The lines to retype are the one with "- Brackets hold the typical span" and all that follow it to the end of the entries below; copy them exactly and nothing else.

■ **Saved data entries**
§ §
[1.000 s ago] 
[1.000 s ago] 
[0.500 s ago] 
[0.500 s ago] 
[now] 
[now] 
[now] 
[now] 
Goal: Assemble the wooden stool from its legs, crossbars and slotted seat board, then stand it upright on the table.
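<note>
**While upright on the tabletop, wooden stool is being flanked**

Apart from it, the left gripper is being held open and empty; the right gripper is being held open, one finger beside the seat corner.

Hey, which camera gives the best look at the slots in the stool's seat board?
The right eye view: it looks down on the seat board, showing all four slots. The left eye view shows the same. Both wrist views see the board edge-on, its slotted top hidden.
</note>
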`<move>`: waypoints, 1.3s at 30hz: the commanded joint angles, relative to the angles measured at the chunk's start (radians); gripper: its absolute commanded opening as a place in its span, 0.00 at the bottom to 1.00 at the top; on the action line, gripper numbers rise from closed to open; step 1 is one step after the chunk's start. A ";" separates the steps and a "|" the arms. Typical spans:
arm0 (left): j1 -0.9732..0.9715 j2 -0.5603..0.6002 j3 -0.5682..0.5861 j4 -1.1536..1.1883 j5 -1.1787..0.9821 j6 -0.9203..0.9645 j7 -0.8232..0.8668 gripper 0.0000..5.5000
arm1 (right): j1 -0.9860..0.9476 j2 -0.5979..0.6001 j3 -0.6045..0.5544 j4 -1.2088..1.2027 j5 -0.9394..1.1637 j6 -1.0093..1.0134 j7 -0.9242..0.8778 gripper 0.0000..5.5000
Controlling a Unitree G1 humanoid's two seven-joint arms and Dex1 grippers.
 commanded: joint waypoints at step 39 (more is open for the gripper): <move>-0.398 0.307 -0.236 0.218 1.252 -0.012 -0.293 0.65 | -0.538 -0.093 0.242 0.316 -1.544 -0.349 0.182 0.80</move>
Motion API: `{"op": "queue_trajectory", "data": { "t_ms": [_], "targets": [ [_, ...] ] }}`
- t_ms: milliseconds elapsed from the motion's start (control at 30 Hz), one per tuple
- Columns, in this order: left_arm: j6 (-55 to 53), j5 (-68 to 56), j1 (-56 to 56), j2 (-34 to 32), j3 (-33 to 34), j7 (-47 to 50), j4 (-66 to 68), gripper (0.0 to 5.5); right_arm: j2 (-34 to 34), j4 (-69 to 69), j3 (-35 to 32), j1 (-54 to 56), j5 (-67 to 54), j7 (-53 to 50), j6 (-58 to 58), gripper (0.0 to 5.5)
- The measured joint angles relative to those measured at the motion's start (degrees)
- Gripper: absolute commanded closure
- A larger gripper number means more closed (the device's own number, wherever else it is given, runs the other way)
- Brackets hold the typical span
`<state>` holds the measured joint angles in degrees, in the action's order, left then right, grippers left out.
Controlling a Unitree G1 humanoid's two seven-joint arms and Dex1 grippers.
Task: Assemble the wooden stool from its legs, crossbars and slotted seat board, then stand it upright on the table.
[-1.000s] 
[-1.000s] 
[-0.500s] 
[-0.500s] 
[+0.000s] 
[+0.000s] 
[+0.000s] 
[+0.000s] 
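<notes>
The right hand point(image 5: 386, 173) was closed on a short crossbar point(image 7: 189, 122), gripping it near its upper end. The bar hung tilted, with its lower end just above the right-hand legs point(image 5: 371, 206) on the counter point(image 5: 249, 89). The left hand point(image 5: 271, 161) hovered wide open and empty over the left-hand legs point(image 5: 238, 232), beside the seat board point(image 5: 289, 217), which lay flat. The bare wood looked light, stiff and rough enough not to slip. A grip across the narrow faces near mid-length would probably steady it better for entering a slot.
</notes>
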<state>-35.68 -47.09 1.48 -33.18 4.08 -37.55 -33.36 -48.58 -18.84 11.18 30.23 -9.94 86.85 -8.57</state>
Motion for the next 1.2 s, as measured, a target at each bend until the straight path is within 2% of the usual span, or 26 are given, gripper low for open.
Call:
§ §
■ **Exercise output**
- Brackets hold the typical span
`<state>` holds the measured joint angles in degrees, in the action's order, left then right, grippers left out.
Controlling a Unitree G1 humanoid's two seven-joint arms and Dex1 grippers.
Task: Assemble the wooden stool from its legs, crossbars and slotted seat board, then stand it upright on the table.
[-1.000s] 
[-1.000s] 
[-0.500s] 
[-0.500s] 
[+0.000s] 
[+0.000s] 
[+0.000s] 
[+0.000s] 
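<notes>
The right hand point(image 5: 386, 173) was closed on a short crossbar point(image 7: 189, 122), gripping it near its upper end. The bar hung tilted, with its lower end just above the right-hand legs point(image 5: 371, 206) on the counter point(image 5: 249, 89). The left hand point(image 5: 271, 161) hovered wide open and empty over the left-hand legs point(image 5: 238, 232), beside the seat board point(image 5: 289, 217), which lay flat. The bare wood looked light, stiff and rough enough not to slip. A grip across the narrow faces near mid-length would probably steady it better for entering a slot.
</notes>
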<state>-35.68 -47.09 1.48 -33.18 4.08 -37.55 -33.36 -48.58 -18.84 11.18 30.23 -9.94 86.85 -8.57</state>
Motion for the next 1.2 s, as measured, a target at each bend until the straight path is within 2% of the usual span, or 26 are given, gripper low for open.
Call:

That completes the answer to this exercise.